Commenting on the HSE’s offshore safety statistics for 2010/2011, Oil & Gas UK’s health and safety director Robert Paterson said: “The oil and gas industry welcomes the publication of the HSE’s offshore safety statistics, which reflect the significant effort made in the last 12 months to get back on track after last year’s disappointing performance."

Paterson went on to say: “The reduction in the number of hydrocarbon releases is a move in the right direction as this remains a top priority and a key focus of the industry’s absolute commitment to continuously improving process safety standards. Maintenance of safety-critical systems remains of paramount importance for all our member companies.

“Last year, the UK offshore industry’s safety initiative, Step Change in Safety, agreed with all its member companies to redouble efforts to reduce the number of reportable leaks by 50% over three years. These statistics show that progress towards the target has begun.
“The reduction in the number of major injuries and the fact that we’ve seen a four-year period without a fatality on an offshore installation are also very encouraging. Indeed, in terms of lost time injury rates, the offshore industry continues to outperform general manufacturing and even the public sectors.

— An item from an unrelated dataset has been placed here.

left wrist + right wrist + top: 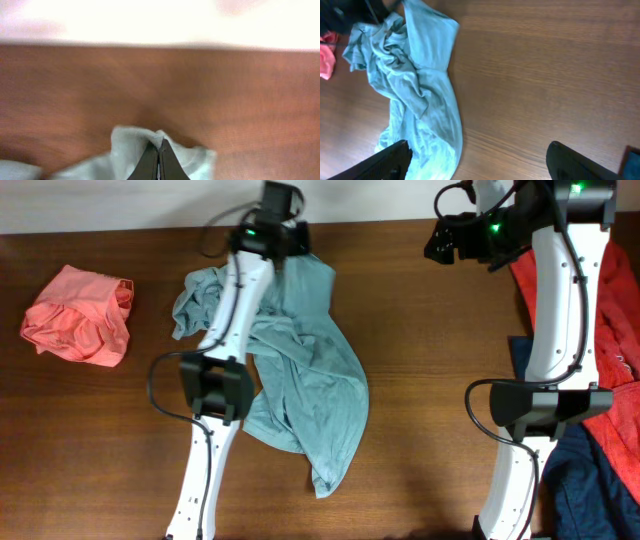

“While we acknowledge we’ve made progress compared with last year, there are still areas for us to improve upon. Our efforts to achieve even safer work sites through learning and sharing information on incidents and their underlying causes, and through greater workforce engagement continue as essential elements in the UK oil and gas industry journey towards making the UK the safest offshore sector in the world in which to work.”

Institution of Occupational Safety and Health (IOSH) Offshore Group chair Tim Ingram added: “On the basis of these figures, we simply can’t afford to be complacent. While any reduction in hydrocarbon releases is good to see, fundamentally it’s always concerning to see any that are deemed major or significant, as it is these that have the potential to cause injuries or fatalities.

“In light of the offshore industry’s Step Change targets for the next three years, if this reduction rate of hydrocarbon release incidents is maintained, we would still miss that 2014 target by some distance. Working on the basis that accidents are preventable, the 42 major injuries are also concerning.

“We have seen an improvement in offshore health and safety in UK waters in the last decade. But we need to be learning from all incidents and sharing lessons to make sure we don’t have a repeat of the Piper Alpha tragedy, and don't suffer our own Deepwater Horizon incident in the future. IOSH’s Offshore Group has its part to play in supporting health and safety professionals in this sector to achieve that aim.”